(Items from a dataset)
□ □ □

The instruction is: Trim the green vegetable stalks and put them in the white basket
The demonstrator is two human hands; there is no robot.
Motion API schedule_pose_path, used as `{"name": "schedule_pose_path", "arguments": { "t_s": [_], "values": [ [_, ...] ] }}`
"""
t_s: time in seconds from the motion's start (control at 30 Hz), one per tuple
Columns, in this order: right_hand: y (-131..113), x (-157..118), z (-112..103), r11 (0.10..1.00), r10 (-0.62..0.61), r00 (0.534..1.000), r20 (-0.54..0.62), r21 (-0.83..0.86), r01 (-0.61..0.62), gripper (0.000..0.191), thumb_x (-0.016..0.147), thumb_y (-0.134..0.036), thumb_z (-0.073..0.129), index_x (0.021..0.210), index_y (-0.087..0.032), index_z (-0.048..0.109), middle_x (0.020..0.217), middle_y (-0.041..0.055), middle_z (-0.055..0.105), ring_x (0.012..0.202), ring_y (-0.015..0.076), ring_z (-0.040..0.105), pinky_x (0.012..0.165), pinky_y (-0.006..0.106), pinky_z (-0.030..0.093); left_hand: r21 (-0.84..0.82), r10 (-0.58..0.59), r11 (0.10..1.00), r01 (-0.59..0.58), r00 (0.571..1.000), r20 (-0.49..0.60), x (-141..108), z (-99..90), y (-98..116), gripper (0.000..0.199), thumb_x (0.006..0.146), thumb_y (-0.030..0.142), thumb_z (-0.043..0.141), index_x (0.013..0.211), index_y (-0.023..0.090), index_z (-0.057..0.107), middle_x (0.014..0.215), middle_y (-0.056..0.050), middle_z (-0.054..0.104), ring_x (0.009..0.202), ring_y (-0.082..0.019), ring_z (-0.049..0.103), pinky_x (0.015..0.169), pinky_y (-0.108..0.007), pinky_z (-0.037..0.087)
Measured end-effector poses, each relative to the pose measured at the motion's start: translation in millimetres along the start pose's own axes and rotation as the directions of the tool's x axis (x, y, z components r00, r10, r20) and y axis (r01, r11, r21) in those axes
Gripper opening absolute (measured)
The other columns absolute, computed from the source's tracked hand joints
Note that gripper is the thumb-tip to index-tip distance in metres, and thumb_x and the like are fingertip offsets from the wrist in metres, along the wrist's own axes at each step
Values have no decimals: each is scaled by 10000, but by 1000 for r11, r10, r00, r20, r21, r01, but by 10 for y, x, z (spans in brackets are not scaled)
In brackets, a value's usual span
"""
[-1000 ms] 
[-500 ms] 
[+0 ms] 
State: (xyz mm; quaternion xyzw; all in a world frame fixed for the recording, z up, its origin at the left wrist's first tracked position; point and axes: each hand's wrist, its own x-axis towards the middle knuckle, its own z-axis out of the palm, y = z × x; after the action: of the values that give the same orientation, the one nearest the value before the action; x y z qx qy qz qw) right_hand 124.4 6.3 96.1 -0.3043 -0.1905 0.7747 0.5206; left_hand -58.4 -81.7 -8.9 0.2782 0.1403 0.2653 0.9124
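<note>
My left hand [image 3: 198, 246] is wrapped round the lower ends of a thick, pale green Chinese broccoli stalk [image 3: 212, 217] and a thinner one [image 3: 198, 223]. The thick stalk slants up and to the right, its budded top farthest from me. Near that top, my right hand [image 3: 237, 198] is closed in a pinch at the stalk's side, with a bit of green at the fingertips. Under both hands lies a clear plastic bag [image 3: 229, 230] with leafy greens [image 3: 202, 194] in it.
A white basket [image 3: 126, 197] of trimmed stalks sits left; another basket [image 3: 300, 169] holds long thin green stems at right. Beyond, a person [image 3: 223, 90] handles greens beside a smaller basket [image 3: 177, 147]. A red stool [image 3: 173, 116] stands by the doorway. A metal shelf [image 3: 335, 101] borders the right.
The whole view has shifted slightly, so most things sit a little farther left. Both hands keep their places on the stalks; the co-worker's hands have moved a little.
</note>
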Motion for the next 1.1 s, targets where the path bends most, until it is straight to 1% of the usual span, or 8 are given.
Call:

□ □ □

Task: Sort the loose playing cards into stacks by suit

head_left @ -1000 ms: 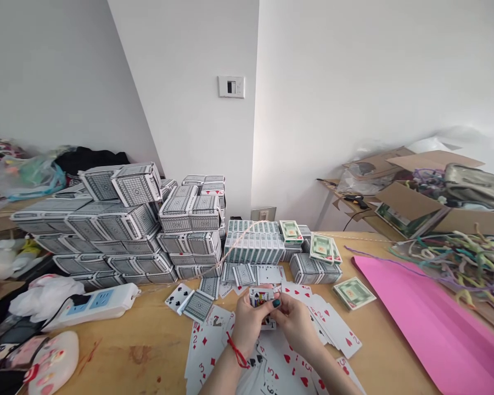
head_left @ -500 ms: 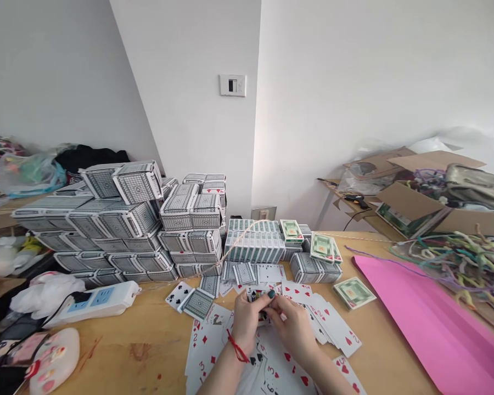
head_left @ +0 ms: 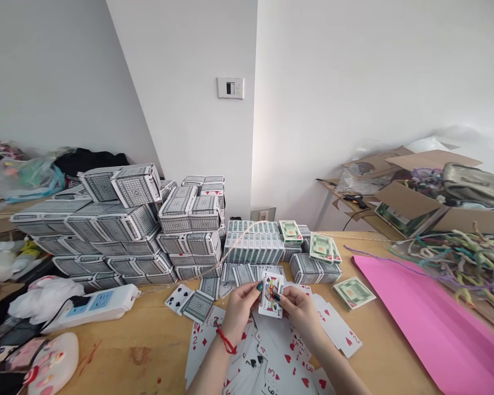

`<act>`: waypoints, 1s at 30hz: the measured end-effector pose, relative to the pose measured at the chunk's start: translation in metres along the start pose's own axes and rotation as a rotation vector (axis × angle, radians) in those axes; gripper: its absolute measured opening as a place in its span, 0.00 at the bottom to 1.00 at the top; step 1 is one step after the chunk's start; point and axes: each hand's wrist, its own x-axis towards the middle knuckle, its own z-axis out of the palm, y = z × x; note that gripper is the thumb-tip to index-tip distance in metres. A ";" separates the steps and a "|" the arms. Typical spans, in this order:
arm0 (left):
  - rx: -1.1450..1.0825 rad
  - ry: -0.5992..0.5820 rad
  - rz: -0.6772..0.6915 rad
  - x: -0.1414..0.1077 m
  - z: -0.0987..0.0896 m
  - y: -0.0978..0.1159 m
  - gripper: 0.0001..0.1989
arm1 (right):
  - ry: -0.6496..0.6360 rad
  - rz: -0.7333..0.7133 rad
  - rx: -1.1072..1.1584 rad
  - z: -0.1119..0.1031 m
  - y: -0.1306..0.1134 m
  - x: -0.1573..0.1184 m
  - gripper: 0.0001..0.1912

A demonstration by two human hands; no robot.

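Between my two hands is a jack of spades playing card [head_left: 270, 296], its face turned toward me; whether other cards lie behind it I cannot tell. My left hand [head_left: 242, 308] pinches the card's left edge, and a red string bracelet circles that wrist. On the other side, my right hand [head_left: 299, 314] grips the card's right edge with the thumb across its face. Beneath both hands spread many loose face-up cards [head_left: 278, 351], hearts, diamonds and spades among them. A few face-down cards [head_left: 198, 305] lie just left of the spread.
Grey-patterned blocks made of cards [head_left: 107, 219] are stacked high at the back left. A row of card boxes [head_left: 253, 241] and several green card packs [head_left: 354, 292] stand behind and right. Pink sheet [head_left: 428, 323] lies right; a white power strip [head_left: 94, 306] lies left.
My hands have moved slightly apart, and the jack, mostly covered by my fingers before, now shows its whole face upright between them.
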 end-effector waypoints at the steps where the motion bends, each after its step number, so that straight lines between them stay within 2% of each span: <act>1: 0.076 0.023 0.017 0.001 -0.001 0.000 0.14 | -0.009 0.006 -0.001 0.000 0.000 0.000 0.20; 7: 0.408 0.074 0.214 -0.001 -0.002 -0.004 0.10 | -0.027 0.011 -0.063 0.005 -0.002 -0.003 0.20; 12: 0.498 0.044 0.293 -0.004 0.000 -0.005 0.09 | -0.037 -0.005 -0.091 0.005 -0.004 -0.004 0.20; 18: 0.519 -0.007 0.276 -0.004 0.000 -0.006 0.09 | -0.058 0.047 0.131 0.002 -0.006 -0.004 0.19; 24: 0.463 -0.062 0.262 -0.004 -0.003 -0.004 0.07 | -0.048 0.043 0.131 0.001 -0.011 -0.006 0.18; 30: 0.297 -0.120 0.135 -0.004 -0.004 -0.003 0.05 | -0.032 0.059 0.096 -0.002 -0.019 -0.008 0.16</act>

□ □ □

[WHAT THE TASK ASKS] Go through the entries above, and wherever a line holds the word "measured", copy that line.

[REPLY TO THE TASK]
Measured end-effector poses, each relative to the pose measured at the motion's start: translation in millimetres along the start pose's own axes and rotation as the directions of the tool's x axis (x, y, z components r00, r10, r20) and y axis (r01, r11, r21) in those axes
Gripper opening absolute (measured)
`<act>`: waypoints, 1s at 30hz: the measured end-effector pose, relative to the pose measured at the chunk's start: translation in metres along the start pose's own axes and rotation as a rotation vector (axis × angle, radians) in those axes; gripper: its absolute measured opening as a place in its span, 0.00 at the bottom to 1.00 at the top; step 1 is one step after the chunk's start; point and axes: each hand's wrist, its own x-axis towards the middle knuckle, its own z-axis out of the palm, y = z × x; note that gripper is the thumb-tip to index-tip distance in metres. A ";" separates the steps and a "|" the arms. Typical spans, in this order:

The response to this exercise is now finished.